Ross and his colleagues are hoping that an ongoing Phase II trial called CUPISCO may succeed where GEFCAPI 04 fell short in stretching out CUP patient survival.

That Roche-sponsored prospective Phase II trial will compare progression-free survival times in CUP patients randomized to receive platinum-based chemotherapy, the current standard of care for CUP, to those receiving molecularly guided treatments — from targeted treatments to immunotherapy.

The CUPISCO team plans to enroll somewhere between 800 and 900 patients from sites around the world, though the trial does not have sites in Canada or the US and excludes cases with features deemed favorable for survival under current ESMO guidelines.

Patient samples are analyzed through a collaboration between the University Hospital Zurich and Foundation Medicine, Ross noted, with a central laboratory in Zurich reviewing the clinical findings, pathology, and relevant tumor information.

Because CUP cases can be so aggressive, patients enrolled in CUPISCO are being given one round of standard platinum-based chemotherapy as the molecular testing, analyses, and treatment matching steps are done over three weeks or less.

The earliest results from CUPISCO are not expected until late 2021 or early 2022. But based on his own team's retrospective analyses, also presented this weekend at ESMO, Ross suspects that CUPISCO could yield clinically relevant insights for a significant proportion of CUP cases.

Digging into Foundation Medicine's FoundationCore archival tissue database, he and colleagues from the US, Germany, Switzerland, and elsewhere identified 303 adenocarcinoma or undifferentiated CUP cases, which they profiled across hundreds of cancer-related genes with the same FoundationOne CDx test being used in CUPISCO.

Based on the gene mutations, microsatellite instability, tumor mutational burden, and loss of heterozygosity profiles in these samples, he and his team concluded that 96 of those CUP cases would have been eligible for treatment on one of the treatment arms of CUPISCO.

For example, 27 percent of the potentially targetable tumors contained KRAS mutations, and roughly one in five cases involved suspicious germline changes. Some 42 of the tumors were classified as PD-L1 high, suggesting they might be susceptible to immunotherapy treatment, and nearly two dozen tumors in the retrospective CUP set had a high mutational burden.

"I was stunned when I saw the results," Ross said. "There are a lot of opportunities to put these patients on their own precise therapy — to measure their foot size and give them the shoe that fits rather than the one shoe that you have."

The current retrospective findings build on an earlier analysis that he and his colleagues published in JAMA Oncology in 2015, but include additional treatment arms that were not available when the initial work was done as well as analyses on the same clinical version of the Foundation Medicine test being used for CUPISCO.

"The labels of drugs should [include] CUP patients if they express the target," Ross argued. "If the trial is positive, and there's a substantial survival benefit by approaching the disease this way, it's going to be interesting to see how the regulatory agencies decide to deal with the approvals for specific cancers, and whether they'll let them include CUP."

Still, Harpreet Wasan, an oncologist and researcher at Imperial College London who is not involved in CUPISCO or GEFCAPI 04, cautioned in a statement that a survival benefit for molecularly informed treatment is yet to be demonstrated in CUP, despite promising hints from the retrospective study.

"We now know that a third of patients with CUP could get tailored treatment that is already available.
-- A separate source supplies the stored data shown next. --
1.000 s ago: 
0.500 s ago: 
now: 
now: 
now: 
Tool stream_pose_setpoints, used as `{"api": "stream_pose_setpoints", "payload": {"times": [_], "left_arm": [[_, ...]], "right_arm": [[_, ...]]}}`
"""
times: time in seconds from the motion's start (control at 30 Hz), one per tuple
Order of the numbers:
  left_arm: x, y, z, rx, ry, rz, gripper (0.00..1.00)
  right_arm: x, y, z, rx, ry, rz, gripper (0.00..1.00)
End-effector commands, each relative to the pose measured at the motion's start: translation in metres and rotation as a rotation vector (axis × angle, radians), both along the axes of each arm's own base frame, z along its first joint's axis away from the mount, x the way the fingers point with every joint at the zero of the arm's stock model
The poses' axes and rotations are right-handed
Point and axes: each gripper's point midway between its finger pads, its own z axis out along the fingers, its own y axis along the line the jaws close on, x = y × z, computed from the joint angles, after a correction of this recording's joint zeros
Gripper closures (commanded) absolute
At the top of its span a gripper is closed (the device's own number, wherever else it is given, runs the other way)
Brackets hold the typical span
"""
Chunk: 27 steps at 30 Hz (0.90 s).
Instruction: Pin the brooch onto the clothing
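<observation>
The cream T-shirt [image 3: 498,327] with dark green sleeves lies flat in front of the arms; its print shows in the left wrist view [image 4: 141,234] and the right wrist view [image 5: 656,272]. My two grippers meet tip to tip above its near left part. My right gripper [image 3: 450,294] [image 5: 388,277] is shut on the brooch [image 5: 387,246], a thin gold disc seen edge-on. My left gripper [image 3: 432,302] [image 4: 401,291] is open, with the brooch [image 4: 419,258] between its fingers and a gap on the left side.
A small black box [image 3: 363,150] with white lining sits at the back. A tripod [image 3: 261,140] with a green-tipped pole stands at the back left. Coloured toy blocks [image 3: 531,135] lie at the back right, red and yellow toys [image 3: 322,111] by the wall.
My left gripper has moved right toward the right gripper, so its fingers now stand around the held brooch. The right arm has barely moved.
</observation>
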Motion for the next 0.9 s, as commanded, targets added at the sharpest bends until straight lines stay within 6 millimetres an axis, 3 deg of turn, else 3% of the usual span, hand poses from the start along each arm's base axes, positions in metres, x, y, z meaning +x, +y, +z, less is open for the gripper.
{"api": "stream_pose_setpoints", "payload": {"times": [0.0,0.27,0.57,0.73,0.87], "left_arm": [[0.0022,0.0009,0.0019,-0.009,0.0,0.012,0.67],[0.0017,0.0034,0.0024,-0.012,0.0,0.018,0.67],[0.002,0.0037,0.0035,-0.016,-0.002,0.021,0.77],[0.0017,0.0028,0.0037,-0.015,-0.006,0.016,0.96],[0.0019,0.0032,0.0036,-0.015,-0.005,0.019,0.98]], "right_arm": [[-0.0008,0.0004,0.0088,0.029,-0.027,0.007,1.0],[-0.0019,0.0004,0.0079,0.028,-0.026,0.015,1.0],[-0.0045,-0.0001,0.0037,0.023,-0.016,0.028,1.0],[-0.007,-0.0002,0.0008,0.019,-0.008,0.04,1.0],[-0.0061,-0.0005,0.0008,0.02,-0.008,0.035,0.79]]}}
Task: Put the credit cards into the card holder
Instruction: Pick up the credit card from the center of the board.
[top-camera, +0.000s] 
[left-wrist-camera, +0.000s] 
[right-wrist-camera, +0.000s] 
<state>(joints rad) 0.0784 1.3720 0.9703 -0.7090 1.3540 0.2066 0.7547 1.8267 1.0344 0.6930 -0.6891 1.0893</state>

We don't yet know if this approach improves their outcomes and that is what the very important CUPISCO trial is designed to show," Wasan said in a statement, adding that "[f]or clinicians today, there is still significant value in rapidly testing for the site of origin with modern approaches in patients with suspected CUP in case there is a primary tumour that has been missed, especially in general hospitals where more complex testing is not available."